Model Constructors

UniversalDiffEq.jl provides a set of functions to construct universal differential equations (UDEs) and neural ordinary differential equations (NODEs) with varying levels of customization. The model constructors all require the data to be passed using a DataFrame object from the DataFrames.jl library. The data frame should be organized with one column for time and one column for each dimension of the observations. The name of the column for time is passed using a keyword argument time_column_name that has a default value "time".

Table: Example dataset with two state variables

`time`	$y_1$	$y_2$
0.1	0.0	-1.1
0.2	0.01	-0.9
0.5	0.51	-1.05

Currently, missing data are not directly supported, but irregular intervals between time points are allowed.

Each constructor function requires additional inputs to specify the model structure. For example, the CustomDerivatives function requires the user to supply the known functional forms through the derivs! argument. The subsection for each model type describes these arguments in detail.

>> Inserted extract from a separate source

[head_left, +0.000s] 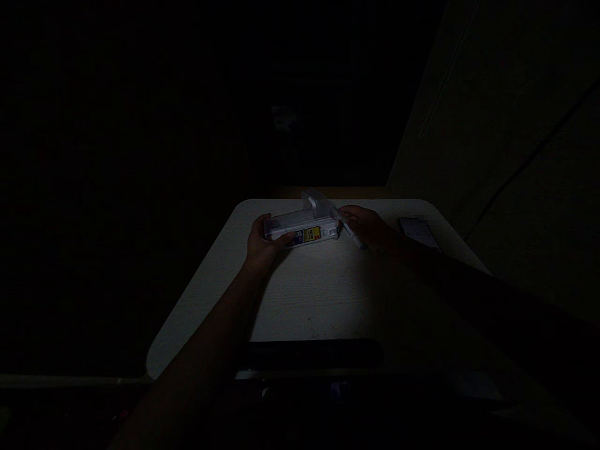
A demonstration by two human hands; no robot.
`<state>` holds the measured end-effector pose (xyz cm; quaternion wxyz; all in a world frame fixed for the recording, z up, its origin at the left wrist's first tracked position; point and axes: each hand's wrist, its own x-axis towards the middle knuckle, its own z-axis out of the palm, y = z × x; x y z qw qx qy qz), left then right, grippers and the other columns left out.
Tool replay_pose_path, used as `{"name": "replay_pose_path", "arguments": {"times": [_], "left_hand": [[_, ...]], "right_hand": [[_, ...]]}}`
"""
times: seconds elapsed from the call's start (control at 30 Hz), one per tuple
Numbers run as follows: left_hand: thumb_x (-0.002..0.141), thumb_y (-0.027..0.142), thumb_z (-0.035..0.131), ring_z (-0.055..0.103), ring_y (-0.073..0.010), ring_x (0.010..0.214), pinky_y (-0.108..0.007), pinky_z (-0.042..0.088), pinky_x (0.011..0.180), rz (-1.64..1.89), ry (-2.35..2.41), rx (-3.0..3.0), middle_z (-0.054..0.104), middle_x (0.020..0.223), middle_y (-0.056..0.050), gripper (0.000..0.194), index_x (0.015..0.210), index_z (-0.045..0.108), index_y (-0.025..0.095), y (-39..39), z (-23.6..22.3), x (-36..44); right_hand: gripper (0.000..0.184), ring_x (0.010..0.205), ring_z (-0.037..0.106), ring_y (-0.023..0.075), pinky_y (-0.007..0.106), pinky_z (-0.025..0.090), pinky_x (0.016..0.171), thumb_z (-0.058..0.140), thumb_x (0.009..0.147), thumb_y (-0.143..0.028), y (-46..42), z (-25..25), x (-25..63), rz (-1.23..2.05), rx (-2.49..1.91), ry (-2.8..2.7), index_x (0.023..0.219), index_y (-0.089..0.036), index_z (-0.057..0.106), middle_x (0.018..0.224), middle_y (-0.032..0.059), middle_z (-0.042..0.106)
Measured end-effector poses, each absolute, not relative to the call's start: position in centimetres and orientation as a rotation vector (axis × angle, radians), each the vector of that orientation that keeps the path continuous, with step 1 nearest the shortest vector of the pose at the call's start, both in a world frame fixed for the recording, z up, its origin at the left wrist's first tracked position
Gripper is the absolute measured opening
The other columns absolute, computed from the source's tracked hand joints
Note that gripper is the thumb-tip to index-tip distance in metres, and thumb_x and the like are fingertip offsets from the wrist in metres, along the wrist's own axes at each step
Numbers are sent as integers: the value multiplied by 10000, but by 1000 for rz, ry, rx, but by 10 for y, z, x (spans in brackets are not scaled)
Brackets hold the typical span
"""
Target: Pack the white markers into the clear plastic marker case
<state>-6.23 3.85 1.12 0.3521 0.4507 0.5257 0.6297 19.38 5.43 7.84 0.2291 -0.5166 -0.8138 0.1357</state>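
Head view: the scene is very dark, with only a pale, rounded-corner table [309, 294] lit in the middle. Near the table's far edge lies a long, clear plastic box [302, 227] with a yellow and dark label on its near side; its clear lid [315, 202] stands raised at the far right end of the box. The left hand [263, 245] wraps around the box's left end, thumb on the near side and fingers curled over the top, so it is clamped on the box. The right hand [370, 228] sits just beside the box's right end, its fingers closed around a slim white pen [349, 230] that slants from the box's right end down toward the table's near right. The pen's upper end is at or touching the box's right end; which one, the darkness hides. Farther right, close to the table's right edge, a flat dark phone-like slab [419, 230] lies apart from the hands. Along the table's near edge runs a dark, long bar [309, 353].
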Motion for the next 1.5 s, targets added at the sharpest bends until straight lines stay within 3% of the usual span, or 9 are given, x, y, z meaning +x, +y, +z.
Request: {"name": "replay_pose_path", "arguments": {"times": [0.23,0.37,0.77,0.9,1.03,1.2,1.33,1.4,1.5], "left_hand": [[464,316,913,618,-257,1084,-418,542,965,1628,1352,1188,604,1166,-85,822,1202,565,214,39,8,-64],[446,322,909,614,-252,1060,-405,544,945,1619,1349,1194,597,1118,-73,815,1177,566,209,39,11,-63],[411,353,900,608,-233,1011,-388,534,914,1612,1310,1176,604,1108,-72,839,1161,553,208,37,13,-61],[430,337,895,616,-238,1025,-397,535,929,1617,1321,1177,613,1114,-72,810,1157,561,210,37,13,-61],[455,337,900,628,-237,1019,-401,539,934,1606,1337,1194,614,1104,-69,811,1181,562,207,36,12,-62],[494,344,890,612,-265,1109,-426,521,993,1591,1353,1208,612,1166,-84,807,1216,553,219,34,11,-62],[484,346,898,598,-272,1151,-424,496,1036,1594,1381,1238,607,1182,-91,807,1204,563,205,35,11,-61],[481,353,904,603,-272,1141,-431,498,1033,1595,1378,1241,611,1172,-89,808,1199,565,205,36,11,-62],[468,357,914,615,-274,1123,-435,513,1009,1592,1377,1218,623,1161,-85,817,1194,569,213,38,10,-63]], "right_hand": [[318,730,633,133,229,488,684,419,967,-203,74,72,178,697,-1400,-2185,859,-126,708,870,66,729],[226,859,647,157,242,492,783,519,886,-151,77,72,182,552,-1378,-2263,775,-150,716,916,66,730],[351,1033,690,192,281,514,899,526,928,-161,74,81,203,396,-1562,-2354,1238,-147,689,1203,113,741],[382,1209,635,243,363,470,1062,608,878,-161,77,81,210,192,-1473,-2484,1249,-114,687,1297,156,696],[442,1324,568,246,364,442,1088,529,906,-129,71,80,196,120,-1442,-2617,1337,-133,625,1439,155,615],[441,1249,591,314,434,420,1027,354,946,-97,61,81,189,-272,-1574,-2740,1295,-48,619,1341,233,634],[420,1216,599,352,511,357,1065,377,936,-118,54,82,188,-468,-1601,-2716,1264,-33,626,1253,249,667],[410,1200,610,336,477,374,1059,416,929,-139,53,83,184,-427,-1570,-2745,1271,-40,620,1255,243,666],[407,1123,654,281,363,470,915,384,957,-154,53,84,177,-303,-1585,-2796,1283,-70,612,1294,225,643]]}}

Finally, the constructor functions share a set of keyword arguments (kwargs) used to tune the model fitting procedure. These control the weights given to the process model, observation model, and regularization in the loss function. Larger values of the regularization weight limit the complexity of the relationships learned by the neural network to reduce the likelihood of overfitting. The observation weight controls how closely the estimated states $u_t$ match the observations $y_t$; smaller values of the observation weight correspond to datasets with larger amounts of observation error and vice versa.

proc_weight=1.0 : The weight given to the model predictions in the loss function
obs_weight=1.0 : The weight given to the state estimates in the loss function
reg_weight=0.0 : The weight given to regularization in the loss function

In addition to these weighting parameters, the keyword argument l controls how far the model will extrapolate beyond the observed data before reverting to a default value extrap_rho when forecasting.

NODEs (i.e., nonparametric universal dynamic equations)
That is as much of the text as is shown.